A partir de entonces, de la mano de Antonio Enríquez Savignac, quien estuvo a cargo de la Secretaría de Turismo (Sectur) durante todo su sexenio —ambos, cuando jóvenes funcionarios del Banco de México habían participado en el proyecto original—, el turismo comenzó a pelear por un lugar cada vez más preponderante en las finanzas públicas y en el desarrollo regional de México.
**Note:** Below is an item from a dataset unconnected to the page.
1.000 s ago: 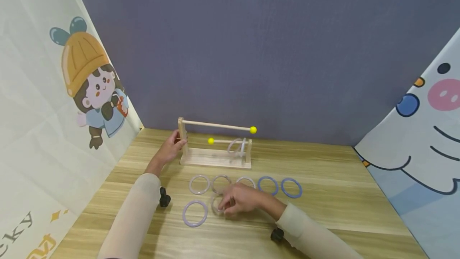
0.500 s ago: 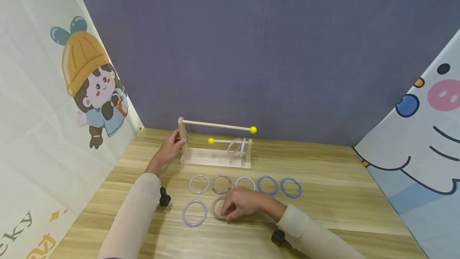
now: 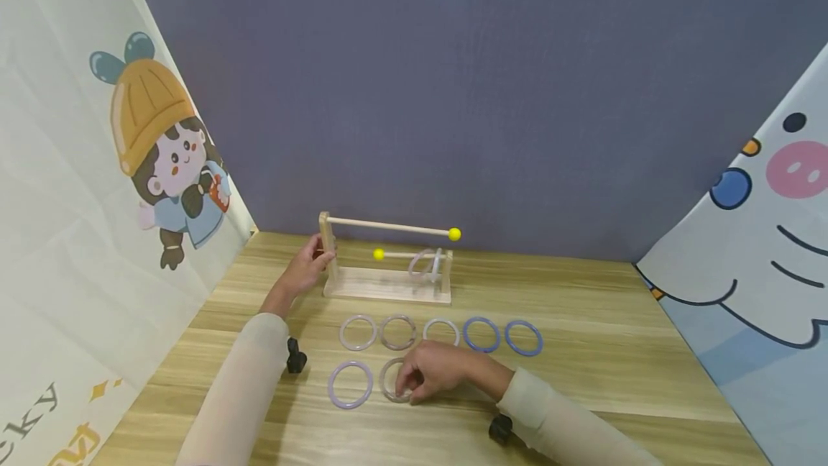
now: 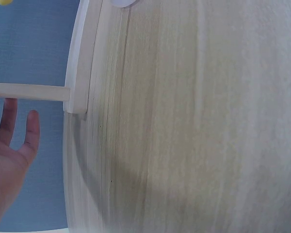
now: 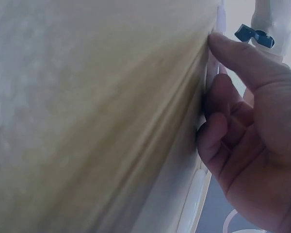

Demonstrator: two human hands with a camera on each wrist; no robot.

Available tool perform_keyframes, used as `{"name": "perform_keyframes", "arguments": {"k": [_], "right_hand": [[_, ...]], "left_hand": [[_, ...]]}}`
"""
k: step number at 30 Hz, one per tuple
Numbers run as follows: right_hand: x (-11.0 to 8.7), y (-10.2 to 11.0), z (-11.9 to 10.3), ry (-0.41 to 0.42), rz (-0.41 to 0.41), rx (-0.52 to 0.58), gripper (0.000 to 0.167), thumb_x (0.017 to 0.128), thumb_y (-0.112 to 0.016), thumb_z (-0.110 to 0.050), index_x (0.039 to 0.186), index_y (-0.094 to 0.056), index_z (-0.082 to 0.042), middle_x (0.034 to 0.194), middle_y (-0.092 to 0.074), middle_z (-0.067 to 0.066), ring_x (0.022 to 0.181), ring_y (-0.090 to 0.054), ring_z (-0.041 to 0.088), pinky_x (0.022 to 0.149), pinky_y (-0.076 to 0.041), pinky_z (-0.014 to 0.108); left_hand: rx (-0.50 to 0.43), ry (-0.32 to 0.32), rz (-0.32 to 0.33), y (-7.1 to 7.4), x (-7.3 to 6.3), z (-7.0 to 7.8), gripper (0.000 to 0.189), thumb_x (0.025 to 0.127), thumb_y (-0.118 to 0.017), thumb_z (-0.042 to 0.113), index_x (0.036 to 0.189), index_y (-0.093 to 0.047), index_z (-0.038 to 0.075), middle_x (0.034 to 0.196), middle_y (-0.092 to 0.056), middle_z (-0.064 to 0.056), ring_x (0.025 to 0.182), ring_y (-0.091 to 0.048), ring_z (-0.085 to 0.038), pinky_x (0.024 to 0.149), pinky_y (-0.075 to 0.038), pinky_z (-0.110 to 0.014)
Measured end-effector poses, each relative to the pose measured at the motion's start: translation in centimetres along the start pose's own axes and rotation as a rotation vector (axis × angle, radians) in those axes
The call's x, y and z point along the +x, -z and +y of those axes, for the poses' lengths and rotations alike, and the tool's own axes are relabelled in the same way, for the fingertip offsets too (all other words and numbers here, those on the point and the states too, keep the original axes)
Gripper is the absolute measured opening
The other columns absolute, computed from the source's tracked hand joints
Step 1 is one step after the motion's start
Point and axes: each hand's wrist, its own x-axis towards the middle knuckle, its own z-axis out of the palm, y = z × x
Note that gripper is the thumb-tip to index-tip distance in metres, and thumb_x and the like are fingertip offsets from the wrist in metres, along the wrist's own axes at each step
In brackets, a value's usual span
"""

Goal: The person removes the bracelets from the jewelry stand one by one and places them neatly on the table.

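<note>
At the back of the table, my left hand (image 3: 305, 270) holds the tall left post (image 4: 31, 91) of a wooden stand (image 3: 388, 284), thumb in front and fingers reaching behind. The stand carries two rods with yellow ball ends. Two pale rings (image 3: 422, 265) hang on the lower rod (image 3: 397, 256). My right hand (image 3: 436, 367) pinches the right edge of a greyish-mauve ring (image 3: 385, 388) at the table surface. In the right wrist view, the thumb (image 5: 233, 53) and fingertips meet the tabletop; the ring shows only partly there.
A lilac ring (image 3: 351, 405) lies left of the pinched one. Behind lies a row of rings: a pale pink ring (image 3: 358, 348), a mauve ring (image 3: 397, 348), a whitish ring (image 3: 442, 320) and two blue rings (image 3: 481, 350). A dark blue panel (image 3: 453, 92) stands behind the table.
My right hand has shifted slightly toward the table's front edge with the greyish-mauve ring, which now shows more of its outline. The left hand stays on the stand.
</note>
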Motion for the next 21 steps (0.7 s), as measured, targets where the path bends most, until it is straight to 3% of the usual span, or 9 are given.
{"name": "perform_keyframes", "arguments": {"k": [5,10,15,21], "right_hand": [[0.1,-0.1,0.0,-0.008,-0.001,0.004,0.02,0.081,-0.085,-0.019,0.099,-0.079,-0.023,0.077,-0.064,-0.016,0.07,-0.048,-0.014,0.068,-0.042,0.003],[0.1,-0.2,0.0,-0.011,-0.006,-0.009,0.021,0.081,-0.085,-0.02,0.099,-0.078,-0.024,0.077,-0.063,-0.017,0.07,-0.047,-0.014,0.068,-0.042,0.004],[-0.1,0.0,0.1,-0.031,0.001,-0.015,0.022,0.081,-0.085,-0.022,0.101,-0.078,-0.025,0.08,-0.065,-0.018,0.073,-0.049,-0.013,0.07,-0.043,0.004],[-0.2,0.9,0.2,-0.061,0.048,0.043,0.019,0.085,-0.083,-0.021,0.102,-0.077,-0.023,0.084,-0.068,-0.016,0.073,-0.054,-0.012,0.069,-0.047,0.007]], "left_hand": [[0.008,0.001,0.023,-0.2,0.6,-1.6,0.043,0.108,-0.048,0.013,0.145,-0.038,-0.006,0.133,-0.054,-0.035,0.115,-0.056,-0.038,0.087,-0.047,-0.03],[0.019,0.006,0.028,-0.2,0.6,-1.9,0.043,0.108,-0.05,0.016,0.145,-0.04,-0.003,0.132,-0.057,-0.031,0.113,-0.058,-0.032,0.088,-0.049,-0.029],[0.007,0.008,0.021,-0.2,0.6,-2.2,0.043,0.108,-0.05,0.016,0.146,-0.04,-0.002,0.135,-0.055,-0.032,0.115,-0.057,-0.033,0.089,-0.048,-0.029],[0.025,0.005,0.025,-0.2,0.7,-2.0,0.042,0.108,-0.049,0.015,0.145,-0.039,-0.004,0.134,-0.055,-0.032,0.113,-0.057,-0.031,0.088,-0.047,-0.027]]}}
A la llegada de los gobiernos panistas en el año 2000, la industria comenzó a pugnar porque en los planes de gobierno se le considerara una prioridad nacional, con el consecuente apoyo de políticas públicas y presupuestal, pero aunque cada presidente ha dicho que sí, la verdad es que no.

Ante los bajos fondos destinados a la Sectur en el anual Presupuesto de Egresos de la Federación (históricamente es de las secretarías que menos dinero recibe), Vicente Fox acabó argumentando que el dinero otorgado a otras dependencias —como Comunicaciones y Transportes o Gobernación, por ejemplo— también beneficiaban al turismo, ya que ésta es una actividad muy transversal.

Y qué decir del siguiente inquilino de Los Pinos, Felipe Calderón, quien después de prometer un gran apoyo al sector, a la mitad de su gobierno intentó desaparecer a la Sectur para convertirla en un apéndice de la Secretaría de Economía, provocando una rebelión de propios y extraños que finalmente frenó la iniciativa. Tal vez para congraciarse después del gazapo, nombró al 2011 'Año del Turismo', sin que consiguiera mayor relevancia; aunque en el último año de su gestión dio inicio la buena racha que en la materia hemos vivido los últimos seis años.

Por razones externas e internas que ya hemos comentado recientemente en este espacio, la administración de Enrique Peña Nieto hasta el momento ha resultado la mejor para esta industria y todo indica que así concluirá. Y como la moneda está en el aire para saber quién será su sucesor, los empresarios turísticos ya trabajan en elaborar un diagnóstico y un pliego de peticiones para que la bonanza se prolongue, el cual presentarán a los diferentes candidatos presidenciales, esperando que les hagan caso.

Un ejemplo de que las cosas pueden dar resultados positivos si se les toma en cuenta, fue la petición que hicieron de que el director general adjunto del Consejo de Promoción Turística de México a finales del calderonismo, Rodolfo López Negrete, se mantuviera en el cargo, sugerencia que Peña Nieto aceptó y los resultados están a la vista.

Si las cosas van bien, lo menos que podemos esperar es continuidad y cualquiera de los tres principales candidatos tiene las condiciones para concederla. Ya veremos.